Assignment
Report how many lines of the data contain the string "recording". Add nothing.

Input
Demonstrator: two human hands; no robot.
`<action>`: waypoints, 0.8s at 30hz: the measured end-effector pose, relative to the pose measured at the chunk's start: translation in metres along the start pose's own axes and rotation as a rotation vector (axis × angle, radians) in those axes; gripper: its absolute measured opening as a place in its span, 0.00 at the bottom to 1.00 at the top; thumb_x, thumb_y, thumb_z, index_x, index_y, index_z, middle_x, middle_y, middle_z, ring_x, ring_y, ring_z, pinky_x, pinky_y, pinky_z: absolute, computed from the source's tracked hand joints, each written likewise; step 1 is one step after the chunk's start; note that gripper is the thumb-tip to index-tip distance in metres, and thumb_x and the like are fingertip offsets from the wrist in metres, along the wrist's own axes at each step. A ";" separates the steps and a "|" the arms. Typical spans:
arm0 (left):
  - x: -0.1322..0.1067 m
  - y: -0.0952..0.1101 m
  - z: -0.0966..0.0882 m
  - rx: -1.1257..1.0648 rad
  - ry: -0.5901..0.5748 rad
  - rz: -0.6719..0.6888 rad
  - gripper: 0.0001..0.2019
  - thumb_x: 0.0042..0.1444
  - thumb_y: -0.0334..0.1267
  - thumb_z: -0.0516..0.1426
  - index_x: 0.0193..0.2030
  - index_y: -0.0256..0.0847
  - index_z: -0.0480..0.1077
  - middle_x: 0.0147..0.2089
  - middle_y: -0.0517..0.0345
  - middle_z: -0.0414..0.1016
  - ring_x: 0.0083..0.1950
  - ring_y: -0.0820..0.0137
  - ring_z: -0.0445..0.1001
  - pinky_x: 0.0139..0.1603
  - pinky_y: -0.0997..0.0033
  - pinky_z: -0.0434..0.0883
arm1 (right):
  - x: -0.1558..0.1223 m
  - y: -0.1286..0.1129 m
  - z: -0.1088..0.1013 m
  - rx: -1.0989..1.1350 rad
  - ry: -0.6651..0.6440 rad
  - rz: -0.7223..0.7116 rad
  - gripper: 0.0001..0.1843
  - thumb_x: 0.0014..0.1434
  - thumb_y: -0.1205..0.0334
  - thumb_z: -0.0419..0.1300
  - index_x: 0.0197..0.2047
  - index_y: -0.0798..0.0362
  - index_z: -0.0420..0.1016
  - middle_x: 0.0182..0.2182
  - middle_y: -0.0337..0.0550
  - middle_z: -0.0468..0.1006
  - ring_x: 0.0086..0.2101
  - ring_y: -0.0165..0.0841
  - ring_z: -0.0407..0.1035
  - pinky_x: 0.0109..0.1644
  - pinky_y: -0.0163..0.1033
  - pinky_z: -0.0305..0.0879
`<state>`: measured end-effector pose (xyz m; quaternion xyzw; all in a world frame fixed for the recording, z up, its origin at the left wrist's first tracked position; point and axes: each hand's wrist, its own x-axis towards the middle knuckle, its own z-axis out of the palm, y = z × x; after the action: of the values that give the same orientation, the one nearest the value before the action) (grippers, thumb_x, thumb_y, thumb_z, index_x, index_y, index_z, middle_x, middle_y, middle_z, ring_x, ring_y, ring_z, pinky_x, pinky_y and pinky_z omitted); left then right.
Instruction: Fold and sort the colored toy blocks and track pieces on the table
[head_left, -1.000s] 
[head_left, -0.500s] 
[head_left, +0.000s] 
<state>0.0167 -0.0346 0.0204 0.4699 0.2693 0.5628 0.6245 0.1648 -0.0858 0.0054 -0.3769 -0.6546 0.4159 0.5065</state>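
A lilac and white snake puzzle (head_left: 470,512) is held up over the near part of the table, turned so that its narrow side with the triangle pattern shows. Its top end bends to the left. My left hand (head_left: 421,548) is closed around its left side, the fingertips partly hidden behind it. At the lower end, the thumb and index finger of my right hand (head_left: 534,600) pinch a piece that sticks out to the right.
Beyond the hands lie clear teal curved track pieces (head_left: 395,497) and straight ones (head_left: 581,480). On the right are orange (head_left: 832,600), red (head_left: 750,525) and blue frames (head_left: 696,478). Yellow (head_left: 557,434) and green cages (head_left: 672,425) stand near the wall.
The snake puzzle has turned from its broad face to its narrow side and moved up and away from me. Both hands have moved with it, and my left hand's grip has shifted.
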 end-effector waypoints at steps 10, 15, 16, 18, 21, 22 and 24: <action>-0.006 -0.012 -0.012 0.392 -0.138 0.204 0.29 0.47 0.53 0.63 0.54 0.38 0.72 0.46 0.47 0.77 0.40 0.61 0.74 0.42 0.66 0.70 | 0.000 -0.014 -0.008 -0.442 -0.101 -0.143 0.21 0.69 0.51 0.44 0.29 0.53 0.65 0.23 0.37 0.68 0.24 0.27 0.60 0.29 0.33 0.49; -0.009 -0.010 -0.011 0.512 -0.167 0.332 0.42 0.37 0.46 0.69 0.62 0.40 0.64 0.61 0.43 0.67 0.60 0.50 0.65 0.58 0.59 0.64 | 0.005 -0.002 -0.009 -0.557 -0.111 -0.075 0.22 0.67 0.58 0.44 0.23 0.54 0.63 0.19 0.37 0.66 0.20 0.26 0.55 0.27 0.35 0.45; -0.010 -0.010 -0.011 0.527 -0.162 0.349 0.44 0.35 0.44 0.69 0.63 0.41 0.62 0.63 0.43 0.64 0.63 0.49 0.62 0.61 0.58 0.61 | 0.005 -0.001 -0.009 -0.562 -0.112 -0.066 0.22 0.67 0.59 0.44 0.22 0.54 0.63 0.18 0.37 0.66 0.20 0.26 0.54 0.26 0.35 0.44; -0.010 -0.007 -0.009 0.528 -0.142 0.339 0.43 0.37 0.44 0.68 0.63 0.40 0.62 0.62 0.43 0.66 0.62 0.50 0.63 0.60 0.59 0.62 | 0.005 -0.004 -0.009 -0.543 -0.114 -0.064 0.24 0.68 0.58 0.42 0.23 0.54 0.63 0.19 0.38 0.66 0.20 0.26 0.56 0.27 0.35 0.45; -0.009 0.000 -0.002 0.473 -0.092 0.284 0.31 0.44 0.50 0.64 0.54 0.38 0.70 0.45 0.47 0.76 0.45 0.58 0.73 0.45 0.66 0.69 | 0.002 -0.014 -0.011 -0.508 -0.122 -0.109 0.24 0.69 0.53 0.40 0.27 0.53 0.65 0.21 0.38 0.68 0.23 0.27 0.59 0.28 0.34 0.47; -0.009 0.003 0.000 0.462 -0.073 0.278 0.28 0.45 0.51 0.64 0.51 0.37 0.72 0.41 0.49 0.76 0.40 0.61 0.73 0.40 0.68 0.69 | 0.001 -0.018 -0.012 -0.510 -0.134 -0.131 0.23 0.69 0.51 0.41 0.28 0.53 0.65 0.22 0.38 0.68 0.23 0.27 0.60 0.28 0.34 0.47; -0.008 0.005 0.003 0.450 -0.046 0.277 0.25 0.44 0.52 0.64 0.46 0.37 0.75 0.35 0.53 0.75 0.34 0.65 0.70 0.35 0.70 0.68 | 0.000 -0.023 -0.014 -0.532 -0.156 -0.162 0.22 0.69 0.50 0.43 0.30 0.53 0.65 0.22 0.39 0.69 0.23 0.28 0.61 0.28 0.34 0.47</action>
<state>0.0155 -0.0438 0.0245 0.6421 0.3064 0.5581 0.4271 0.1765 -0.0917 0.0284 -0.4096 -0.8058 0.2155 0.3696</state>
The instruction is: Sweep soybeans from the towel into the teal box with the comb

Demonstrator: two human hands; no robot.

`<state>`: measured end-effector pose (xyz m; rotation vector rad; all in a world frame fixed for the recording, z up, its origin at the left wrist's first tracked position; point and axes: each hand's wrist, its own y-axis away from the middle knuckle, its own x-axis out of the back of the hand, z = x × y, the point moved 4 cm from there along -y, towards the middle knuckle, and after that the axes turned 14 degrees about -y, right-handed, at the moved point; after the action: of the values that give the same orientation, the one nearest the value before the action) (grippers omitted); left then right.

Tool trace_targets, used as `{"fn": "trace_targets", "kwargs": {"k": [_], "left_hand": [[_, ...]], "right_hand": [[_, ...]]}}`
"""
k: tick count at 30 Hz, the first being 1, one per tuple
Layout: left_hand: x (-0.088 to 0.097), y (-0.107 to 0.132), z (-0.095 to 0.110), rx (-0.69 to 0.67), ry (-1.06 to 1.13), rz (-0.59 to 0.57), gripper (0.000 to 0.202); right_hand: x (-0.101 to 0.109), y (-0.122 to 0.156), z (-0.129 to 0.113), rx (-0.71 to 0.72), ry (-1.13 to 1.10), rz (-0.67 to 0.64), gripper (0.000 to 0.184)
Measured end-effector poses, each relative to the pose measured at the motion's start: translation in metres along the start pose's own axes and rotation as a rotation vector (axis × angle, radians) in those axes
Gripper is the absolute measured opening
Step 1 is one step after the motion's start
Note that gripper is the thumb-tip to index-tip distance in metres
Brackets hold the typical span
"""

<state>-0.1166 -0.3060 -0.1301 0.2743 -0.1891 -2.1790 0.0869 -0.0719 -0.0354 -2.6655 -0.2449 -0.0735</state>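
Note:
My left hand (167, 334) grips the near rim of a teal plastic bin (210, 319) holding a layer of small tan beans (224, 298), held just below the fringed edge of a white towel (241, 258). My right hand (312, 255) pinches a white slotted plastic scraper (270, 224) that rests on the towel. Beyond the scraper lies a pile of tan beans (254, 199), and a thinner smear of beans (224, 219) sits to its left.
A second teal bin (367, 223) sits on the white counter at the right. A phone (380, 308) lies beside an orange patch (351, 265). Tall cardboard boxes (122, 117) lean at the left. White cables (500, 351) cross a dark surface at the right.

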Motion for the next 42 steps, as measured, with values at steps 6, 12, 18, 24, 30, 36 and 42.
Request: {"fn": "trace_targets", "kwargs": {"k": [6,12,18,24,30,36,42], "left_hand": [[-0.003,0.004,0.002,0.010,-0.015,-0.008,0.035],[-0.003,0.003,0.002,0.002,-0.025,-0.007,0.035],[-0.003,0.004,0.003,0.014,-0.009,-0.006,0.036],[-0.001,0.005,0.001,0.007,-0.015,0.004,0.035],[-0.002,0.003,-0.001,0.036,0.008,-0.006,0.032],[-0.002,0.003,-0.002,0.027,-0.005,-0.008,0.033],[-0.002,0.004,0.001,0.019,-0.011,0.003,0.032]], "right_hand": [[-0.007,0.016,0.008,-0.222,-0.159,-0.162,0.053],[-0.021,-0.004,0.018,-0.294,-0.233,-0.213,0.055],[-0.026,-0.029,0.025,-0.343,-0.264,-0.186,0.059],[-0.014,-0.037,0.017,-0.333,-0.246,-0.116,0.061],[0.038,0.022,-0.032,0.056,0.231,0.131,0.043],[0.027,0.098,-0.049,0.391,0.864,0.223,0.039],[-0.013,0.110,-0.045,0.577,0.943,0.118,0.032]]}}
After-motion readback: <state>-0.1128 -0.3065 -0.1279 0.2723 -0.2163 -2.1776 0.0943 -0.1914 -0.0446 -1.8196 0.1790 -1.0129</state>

Task solution
2